December 17, 2013
Thomson Reuters Amends Normal Course Issuer Bid
NEW YORK – Thomson Reuters (TSX / NYSE: TRI), the world’s leading source of intelligent information for businesses and professionals, today announced that it has received approval from the Toronto Stock Exchange (TSX) to amend its normal course issuer bid (NCIB) in connection with the company’s previously announced plans to purchase up to US$1.0 billion of its shares through the end of 2014.
Under the amended NCIB, up to 30 million common shares (representing approximately 3.6% of the total outstanding shares) may now be repurchased between May 22, 2013 and May 21, 2014 in open market transactions on the TSX, the New York Stock Exchange and/or other exchanges and alternative trading systems, if eligible, or by such other means as may be permitted by the TSX. The NCIB, as originally approved in May 2013, contemplated the repurchase of up to 15 million common shares.
In accordance with TSX rules, any daily repurchases (other than pursuant to a block purchase exception) on the TSX are limited to a maximum of 258,936 shares, which represents 25% of the average daily trading volume on the TSX for the six months ended April 30, 2013. On December 16, 2013, there were 820,431,759 Thomson Reuters common shares outstanding. Any shares that are repurchased are cancelled. Decisions regarding any future repurchases will be based on market conditions, share price and other factors, including opportunities to invest capital for growth. Under the current NCIB, Thomson Reuters repurchased 10,500,484 common shares between May 22, 2013 and December 16, 2013 for a total cost of approximately US$386 million, representing an average price of US$36.74 per share.

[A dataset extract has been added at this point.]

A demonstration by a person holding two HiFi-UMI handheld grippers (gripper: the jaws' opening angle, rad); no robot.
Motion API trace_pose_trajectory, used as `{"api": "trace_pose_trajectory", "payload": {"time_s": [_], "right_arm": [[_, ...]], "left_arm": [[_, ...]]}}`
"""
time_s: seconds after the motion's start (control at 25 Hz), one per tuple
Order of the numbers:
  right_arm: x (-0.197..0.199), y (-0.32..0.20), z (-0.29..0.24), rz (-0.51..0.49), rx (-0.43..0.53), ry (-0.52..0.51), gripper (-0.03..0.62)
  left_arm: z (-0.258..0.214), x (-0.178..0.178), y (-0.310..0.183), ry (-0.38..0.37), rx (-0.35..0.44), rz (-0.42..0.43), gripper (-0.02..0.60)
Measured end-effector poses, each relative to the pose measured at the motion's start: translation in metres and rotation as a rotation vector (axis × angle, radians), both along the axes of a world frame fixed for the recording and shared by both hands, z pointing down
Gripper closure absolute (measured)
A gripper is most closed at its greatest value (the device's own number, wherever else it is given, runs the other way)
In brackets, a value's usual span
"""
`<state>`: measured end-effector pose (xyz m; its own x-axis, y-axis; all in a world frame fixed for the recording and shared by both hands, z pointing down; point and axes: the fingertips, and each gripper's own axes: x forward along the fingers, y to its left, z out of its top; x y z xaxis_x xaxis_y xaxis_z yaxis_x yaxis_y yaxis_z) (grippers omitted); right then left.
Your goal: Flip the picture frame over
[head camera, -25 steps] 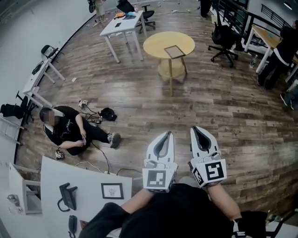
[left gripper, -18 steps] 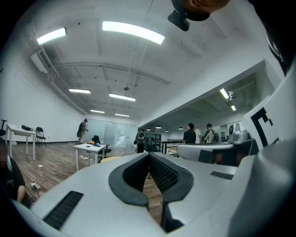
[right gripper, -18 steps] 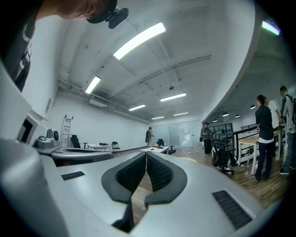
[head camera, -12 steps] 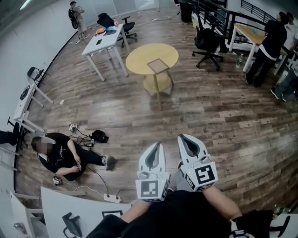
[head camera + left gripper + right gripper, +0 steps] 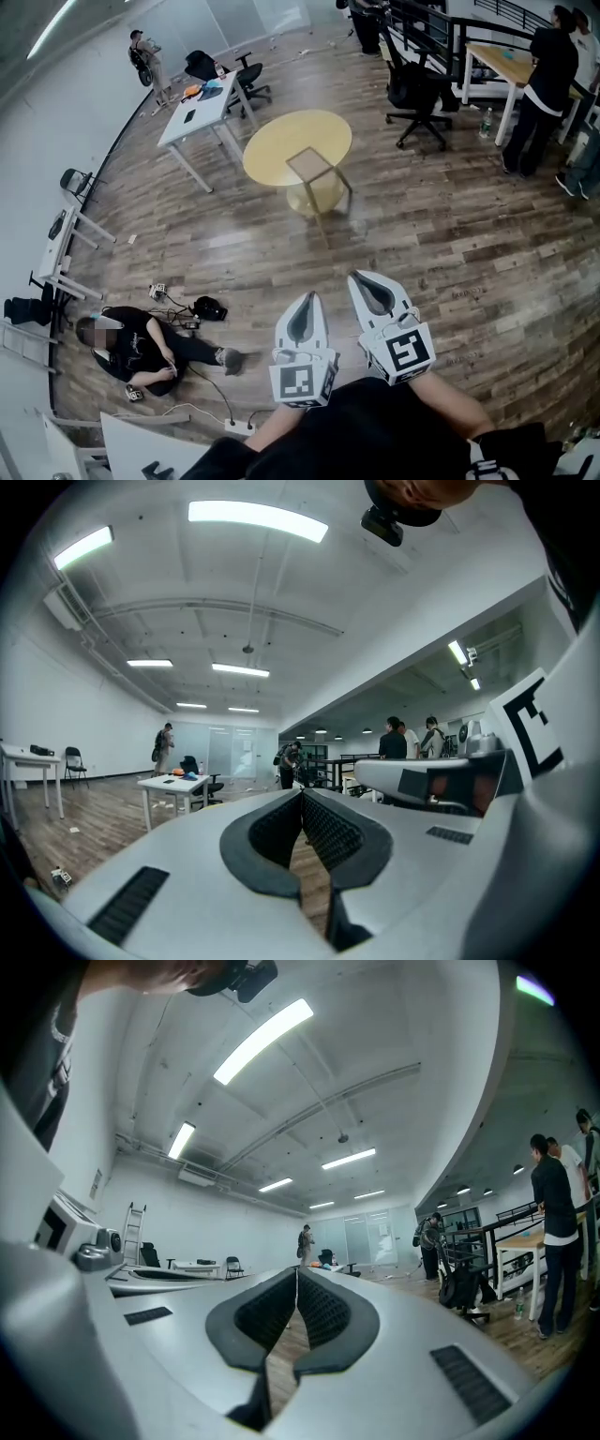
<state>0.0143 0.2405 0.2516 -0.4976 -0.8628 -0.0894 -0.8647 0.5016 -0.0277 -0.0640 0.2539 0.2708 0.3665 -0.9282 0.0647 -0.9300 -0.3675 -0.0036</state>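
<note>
The picture frame (image 5: 310,164) lies flat on a round yellow table (image 5: 272,150) across the wooden floor, far ahead of both grippers. My left gripper (image 5: 308,297) and right gripper (image 5: 362,276) are held side by side at waist height, pointing level toward the table. Both are shut with nothing between the jaws. In the left gripper view the left gripper (image 5: 302,793) has its pads meeting at the tips. The right gripper (image 5: 297,1270) looks the same in its own view. The frame is hidden behind the jaws in both gripper views.
A person (image 5: 141,352) sits on the floor at the left among cables and a power strip (image 5: 238,427). A white desk (image 5: 202,108) stands left of the round table, and an office chair (image 5: 417,89) to its right. People (image 5: 544,75) stand by a desk at far right.
Both grippers have travelled forward together toward the round table, still shut. The table and frame now look nearer, and the seated person has slid toward the lower left.
</note>
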Motion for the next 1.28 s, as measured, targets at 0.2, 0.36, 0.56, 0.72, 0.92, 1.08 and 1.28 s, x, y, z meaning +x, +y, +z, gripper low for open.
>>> {"api": "trace_pose_trajectory", "payload": {"time_s": [0.2,0.36,0.56,0.72,0.92,1.08,1.28], "right_arm": [[0.035,-0.045,0.006,0.008,-0.002,-0.014,0.576],[0.053,-0.075,0.005,0.022,-0.001,-0.043,0.576],[0.062,-0.106,0.014,0.020,0.000,-0.058,0.576],[0.062,-0.140,0.025,0.028,-0.020,-0.051,0.576],[0.052,-0.205,0.039,0.024,-0.039,-0.023,0.576],[0.039,-0.271,0.038,0.030,-0.042,-0.006,0.576],[0.015,-0.357,0.035,0.047,-0.048,0.008,0.576]], "left_arm": [[0.001,0.034,-0.040,-0.022,0.016,0.008,0.558],[-0.001,0.036,-0.073,-0.049,0.032,-0.008,0.558],[0.007,0.037,-0.111,-0.070,0.036,-0.016,0.558],[0.016,0.038,-0.147,-0.063,0.024,-0.007,0.558],[0.026,0.034,-0.208,-0.049,0.022,0.021,0.558],[0.028,0.020,-0.270,-0.016,0.007,0.021,0.560],[0.027,-0.010,-0.352,-0.014,0.007,0.027,0.558]]}}
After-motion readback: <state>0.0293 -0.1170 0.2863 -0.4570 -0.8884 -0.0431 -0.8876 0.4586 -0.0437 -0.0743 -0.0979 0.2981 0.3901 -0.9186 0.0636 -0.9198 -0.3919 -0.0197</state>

From time to time, when Thomson Reuters does not possess material nonpublic information about itself or its securities, it may enter into a pre-defined plan with its broker to allow for the repurchase of shares at times when Thomson Reuters ordinarily would not be active in the market due to its own internal trading blackout periods, insider trading rules or otherwise. Any such plans entered into with Thomson Reuters broker will be adopted in accordance with applicable Canadian securities laws and the requirements of Rule 10b5-1 under the U.S. Securities Exchange Act of 1934, as amended.
Thomson Reuters is the world's leading source of intelligent information for businesses and professionals. We combine industry expertise with innovative technology to deliver critical information to leading decision makers in the financial and risk, legal, tax and accounting, intellectual property and science and media markets, powered by the world's most trusted news organization. With headquarters in New York and major operations in London and Eagan, Minnesota, Thomson Reuters employs approximately 60,000 people and operates in over 100 countries. Thomson Reuters shares are listed on the Toronto and New York Stock Exchanges (symbol: TRI). For more information, go to www.thomsonreuters.com.
SPECIAL NOTE REGARDING FORWARD-LOOKING STATEMENTS
Certain statements in this news release are forward-looking. These forward-looking statements are based on certain assumptions and reflect our company’s current expectations. As a result, forward-looking statements are subject to a number of risks and uncertainties that could cause actual results or events to differ materially from current expectations. There is no assurance that the events described in any forward-looking statement will materialize. You are cautioned not to place undue reliance on forward-looking statements which reflect expectations only as of the date of this news release. Except as may be required by applicable law, Thomson Reuters disclaims any obligation to update or revise any forward-looking statements.